Re: [PATCH 1/3] x86: Honour passed pgprot in track_pfn_insert() and track_pfn_remap()

From: Matthew Wilcox
Date: Tue Jan 26 2016 - 23:41:12 EST

On Mon, Jan 25, 2016 at 09:33:35AM -0800, Andy Lutomirski wrote:
> On Mon, Jan 25, 2016 at 9:25 AM, Matthew Wilcox
> <matthew.r.wilcox@xxxxxxxxx> wrote:
> > From: Matthew Wilcox <willy@xxxxxxxxxxxxxxx>
> >
> > track_pfn_insert() overwrites the pgprot that is passed in with a value
> > based on the VMA's page_prot. This is a problem for people trying to
> > do clever things with the new vm_insert_pfn_prot() as it will simply
> > overwrite the passed protection flags. If we use the current value of
> > the pgprot as the base, then it will behave as people are expecting.
> >
> > Also fix track_pfn_remap() in the same way.
> Well that's embarrassing. Presumably it worked for me because I only
> overrode the cacheability bits and lookup_memtype did the right thing.
> But shouldn't the PAT code change the memtype if vm_insert_pfn_prot
> requests it? Or are there no callers that actually need that? (HPET
> doesn't, because there's a plain old ioremapped mapping.)

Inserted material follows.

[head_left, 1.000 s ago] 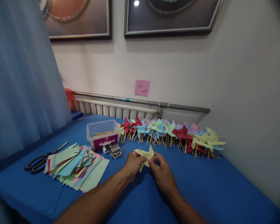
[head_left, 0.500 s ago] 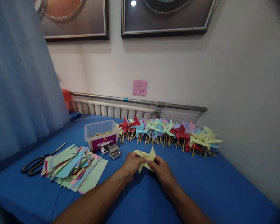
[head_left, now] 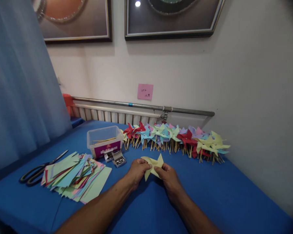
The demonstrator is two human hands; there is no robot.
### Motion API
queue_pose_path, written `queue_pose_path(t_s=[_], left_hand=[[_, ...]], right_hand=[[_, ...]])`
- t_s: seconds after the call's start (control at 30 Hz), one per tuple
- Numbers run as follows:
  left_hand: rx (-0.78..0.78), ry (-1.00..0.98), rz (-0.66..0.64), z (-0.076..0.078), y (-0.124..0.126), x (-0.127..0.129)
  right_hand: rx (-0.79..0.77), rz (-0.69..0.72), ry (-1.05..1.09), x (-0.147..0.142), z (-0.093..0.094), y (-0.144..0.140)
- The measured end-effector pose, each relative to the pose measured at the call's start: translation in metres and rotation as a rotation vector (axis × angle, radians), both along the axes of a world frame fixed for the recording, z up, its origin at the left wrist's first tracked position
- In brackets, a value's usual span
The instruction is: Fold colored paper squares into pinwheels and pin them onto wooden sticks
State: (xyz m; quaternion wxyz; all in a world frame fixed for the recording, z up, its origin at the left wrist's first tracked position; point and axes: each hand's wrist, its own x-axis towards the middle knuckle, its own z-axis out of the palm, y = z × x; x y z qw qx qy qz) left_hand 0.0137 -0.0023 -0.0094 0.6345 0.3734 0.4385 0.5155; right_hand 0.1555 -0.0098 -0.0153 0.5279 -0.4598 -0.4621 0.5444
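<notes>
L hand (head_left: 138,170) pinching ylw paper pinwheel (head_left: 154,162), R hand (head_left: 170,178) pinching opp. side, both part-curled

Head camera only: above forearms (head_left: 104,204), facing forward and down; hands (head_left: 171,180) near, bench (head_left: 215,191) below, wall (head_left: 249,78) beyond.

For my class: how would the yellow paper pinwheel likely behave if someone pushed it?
The yellow pinwheel is probably light, since it looks like thin folded paper. Its pointed tips jut out between the left hand and the right hand, so they'd likely bend or crease.
</notes>
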Motion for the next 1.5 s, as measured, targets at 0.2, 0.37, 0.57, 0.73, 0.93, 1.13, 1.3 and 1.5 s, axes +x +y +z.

I'm confused. Here's what I understand:

- on x86, the bits in pgprot can be considered as two sets of bits;
the 'cacheability bits' -- those in _PAGE_CACHE_MASK and the
'protection bits' -- PRESENT, RW, USER, ACCESSED, NX
- The purpose of track_pfn_insert() is to ensure that the cacheability bits
are the same on all mappings of a given page, as strongly advised by the
Intel manuals [1]. So track_pfn_insert() is really only supposed to
modify _PAGE_CACHE_MASK of the passed pgprot, but in fact it ends up
modifying the protection bits as well, due to the bug.

I don't think you overrode the cacheability bits at all. It looks to
me like your patch ends up mapping the HPET into userspace writable.

I don't think the vm_insert_pfn_prot() call gets to change the memtype.
For one, that page may already be mapped into a differet userspace using
the pre-existing memtype, and [1] continues to bite you. Then there
may be outstanding kernel users of the page that's being mapped in.

So I think track_pfn_insert() is doing the right thing with respect to
the cacheability bits (overwrite the ones passed in), it's just doing
an unexpected thing with regard to the protection bits, which my patch
should fix.

[1] "The PAT allows any memory type to be specified in the page tables,
and therefore it is possible to have a single physical page mapped to
two or more different linear addresses, each with different memory
types. Intel does not support this practice because it may lead to
undefined operations that can result in a system failure. In particular,
a WC page must never be aliased to a cacheable page because WC writes
may not check the processor caches."